Thursday, August 13, 2015

Moby Dick Ch. 8: The Pulpit

The following is from a work-in-progress called "Moby Dick: a Book Report" in which I read each chapter of Herman Melville's classic novel Moby Dick, and write about what I read.  This will (hopefully) culminate in a large book report on the whole book.  I will also include illustrations I find on the internet or in books.

The minister of The Whaleman’s Chapel arrives, Father Mapple, and he is an impressive figure.  In his youth, he was a whaler and now, in his old age, he is a pastor to whalers.  His pulpit is constructed to look like the prow of a ship.  To reach it, Father Mapple must climb a mariner’s rope-ladder.  Behind him is a large painting of a ship in a stormy sea, with an angel flying above it.  “Ah, noble ship,” the angel seemed to say, “beat on, beat on.”
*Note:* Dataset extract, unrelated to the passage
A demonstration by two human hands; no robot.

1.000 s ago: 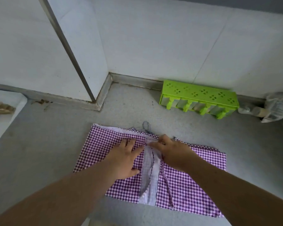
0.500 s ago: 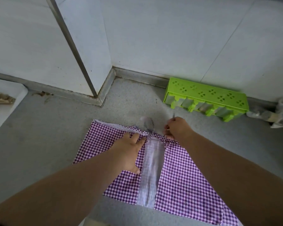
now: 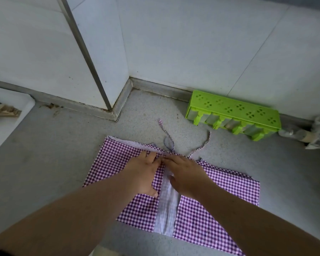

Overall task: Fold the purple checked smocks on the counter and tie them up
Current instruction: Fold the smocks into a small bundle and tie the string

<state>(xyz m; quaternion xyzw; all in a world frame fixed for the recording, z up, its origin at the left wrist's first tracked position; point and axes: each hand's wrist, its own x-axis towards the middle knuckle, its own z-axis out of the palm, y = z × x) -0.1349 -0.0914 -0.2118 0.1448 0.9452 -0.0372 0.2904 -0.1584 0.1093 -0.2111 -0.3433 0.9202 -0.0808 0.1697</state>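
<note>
The purple checked smock (image 3: 207, 215) lies flat on the grey counter (image 3: 44, 163) in the lower middle of the frame, both side panels folded inward so that a pale strip of its reverse side (image 3: 166, 209) shows down the centre. My left hand (image 3: 144, 172) rests palm down on the left panel, fingers straight and pressing the cloth near the top edge, thumb lying along the inner fold. My right hand (image 3: 187, 174) lies flat just beside it on the right panel, fingers stretched toward the top edge, fingertips almost touching those of my left; neither hand curls around anything. Two thin ties trail off the top edge onto the bare counter: one tie (image 3: 165, 133) runs up toward the middle of the frame, the other tie (image 3: 205, 143) curves to the right. Against the white tiled wall (image 3: 192, 43) at right centre stands a green plastic rack (image 3: 233, 109), and a white tray (image 3: 7, 117) sits at the left edge.
</note>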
Ishmael reflects on the symbolic significance of the ship/pulpit: “Yes, the world’s a ship on its passage out, and not a voyage complete; and the pulpit is its prow.”  The Whaleman’s Chapel reminds us of the other great cultural tradition of New England besides whaling: Puritan Christianity.  The first pilgrims and settlers were Puritan Christians, and this strain of tradition runs from America’s beginnings to the present day, for better and for worse.